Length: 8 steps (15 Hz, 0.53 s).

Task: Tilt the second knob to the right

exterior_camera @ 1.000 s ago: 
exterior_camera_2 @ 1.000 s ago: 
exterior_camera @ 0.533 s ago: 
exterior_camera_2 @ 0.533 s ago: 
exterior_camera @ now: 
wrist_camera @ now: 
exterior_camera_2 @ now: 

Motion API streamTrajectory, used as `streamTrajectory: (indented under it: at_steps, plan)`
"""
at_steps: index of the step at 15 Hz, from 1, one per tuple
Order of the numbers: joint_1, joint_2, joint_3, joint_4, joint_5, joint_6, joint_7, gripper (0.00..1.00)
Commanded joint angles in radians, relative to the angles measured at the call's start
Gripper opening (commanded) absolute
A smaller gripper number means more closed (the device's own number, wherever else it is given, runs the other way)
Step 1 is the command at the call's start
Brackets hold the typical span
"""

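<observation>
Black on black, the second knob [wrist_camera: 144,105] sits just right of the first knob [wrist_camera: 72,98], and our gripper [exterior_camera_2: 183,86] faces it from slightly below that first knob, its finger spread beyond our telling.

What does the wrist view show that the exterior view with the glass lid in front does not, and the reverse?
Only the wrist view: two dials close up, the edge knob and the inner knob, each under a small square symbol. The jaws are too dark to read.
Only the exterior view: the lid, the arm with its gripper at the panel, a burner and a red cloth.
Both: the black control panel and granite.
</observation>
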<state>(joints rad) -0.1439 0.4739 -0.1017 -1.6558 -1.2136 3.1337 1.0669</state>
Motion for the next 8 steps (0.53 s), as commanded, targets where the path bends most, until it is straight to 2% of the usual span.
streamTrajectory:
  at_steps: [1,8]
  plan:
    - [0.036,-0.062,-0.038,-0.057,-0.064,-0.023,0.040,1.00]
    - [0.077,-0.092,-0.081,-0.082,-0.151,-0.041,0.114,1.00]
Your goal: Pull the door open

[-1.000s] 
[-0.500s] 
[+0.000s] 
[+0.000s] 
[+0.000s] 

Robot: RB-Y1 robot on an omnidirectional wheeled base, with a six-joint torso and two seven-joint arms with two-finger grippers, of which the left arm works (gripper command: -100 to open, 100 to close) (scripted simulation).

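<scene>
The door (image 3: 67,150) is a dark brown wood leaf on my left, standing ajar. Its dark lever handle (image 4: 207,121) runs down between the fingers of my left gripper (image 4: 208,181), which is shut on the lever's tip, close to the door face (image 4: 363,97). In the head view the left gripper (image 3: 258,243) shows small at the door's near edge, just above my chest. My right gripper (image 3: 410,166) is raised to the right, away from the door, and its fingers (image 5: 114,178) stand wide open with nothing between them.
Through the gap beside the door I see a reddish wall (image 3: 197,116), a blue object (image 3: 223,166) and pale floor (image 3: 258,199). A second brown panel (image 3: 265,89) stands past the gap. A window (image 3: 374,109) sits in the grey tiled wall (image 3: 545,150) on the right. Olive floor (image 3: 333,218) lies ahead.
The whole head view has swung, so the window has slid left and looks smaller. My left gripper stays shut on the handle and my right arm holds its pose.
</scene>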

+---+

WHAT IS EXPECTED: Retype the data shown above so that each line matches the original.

WRITTEN ANSWER:
Length: 8 steps (15 Hz, 0.53 s).

Task: Tilt the second knob to the right

exterior_camera @ 1.000 s ago: 
exterior_camera_2 @ 1.000 s ago: 
exterior_camera @ 0.533 s ago: 
exterior_camera_2 @ 0.533 s ago: 
exterior_camera @ now: 
wrist_camera @ now: 
exterior_camera_2 @ now: 

Motion API streamTrajectory, used as `streamTrajectory: (indented under it: at_steps, plan)`
"""
at_steps: index of the step at 15 Hz, from 1, one per tuple
Order of the numbers: joint_1, joint_2, joint_3, joint_4, joint_5, joint_6, joint_7, gripper (0.00..1.00)
Commanded joint angles in radians, relative to the angles measured at the call's start
Gripper opening (commanded) absolute
A smaller gripper number means more closed (the device's own number, wherever else it is given, runs the other way)
Step 1 is the command at the call's start
Brackets hold the typical span
"""

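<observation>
Black on black, the second knob [wrist_camera: 144,105] sits just right of the first knob [wrist_camera: 72,98], and our gripper [exterior_camera_2: 183,86] faces it from slightly below that first knob, its finger spread beyond our telling.

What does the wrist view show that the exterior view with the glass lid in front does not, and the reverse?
Only the wrist view: two dials close up, the edge knob and the inner knob, each under a small square symbol. The jaws are too dark to read.
Only the exterior view: the lid, the arm with its gripper at the panel, a burner and a red cloth.
Both: the black control panel and granite.
</observation>
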<state>(joints rad) -0.1439 0.4739 -0.1017 -1.6558 -1.2136 3.1337 1.0669</state>
Motion for the next 8 steps (0.53 s), as commanded, targets where the path bends most, until it is straight to 2% of the usual span.
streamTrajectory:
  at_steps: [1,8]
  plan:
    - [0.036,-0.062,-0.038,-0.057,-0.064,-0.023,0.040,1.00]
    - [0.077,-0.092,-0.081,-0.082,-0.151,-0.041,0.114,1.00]
Your goal: Pull the door open

[-1.000s] 
[-0.500s] 
[+0.000s] 
[+0.000s] 
[+0.000s] 

Robot: RB-Y1 robot on an omnidirectional wheeled base, with a six-joint torso and two seven-joint arms with two-finger grippers, of which the left arm works (gripper command: -100 to open, 100 to close) (scripted simulation).

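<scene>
The door (image 3: 67,150) is a dark brown wood leaf on my left, standing ajar. Its dark lever handle (image 4: 207,121) runs down between the fingers of my left gripper (image 4: 208,181), which is shut on the lever's tip, close to the door face (image 4: 363,97). In the head view the left gripper (image 3: 258,243) shows small at the door's near edge, just above my chest. My right gripper (image 3: 410,166) is raised to the right, away from the door, and its fingers (image 5: 114,178) stand wide open with nothing between them.
Through the gap beside the door I see a reddish wall (image 3: 197,116), a blue object (image 3: 223,166) and pale floor (image 3: 258,199). A second brown panel (image 3: 265,89) stands past the gap. A window (image 3: 374,109) sits in the grey tiled wall (image 3: 545,150) on the right. Olive floor (image 3: 333,218) lies ahead.
The whole head view has swung, so the window has slid left and looks smaller. My left gripper stays shut on the handle and my right arm holds its pose.
</scene>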

This concludes the output.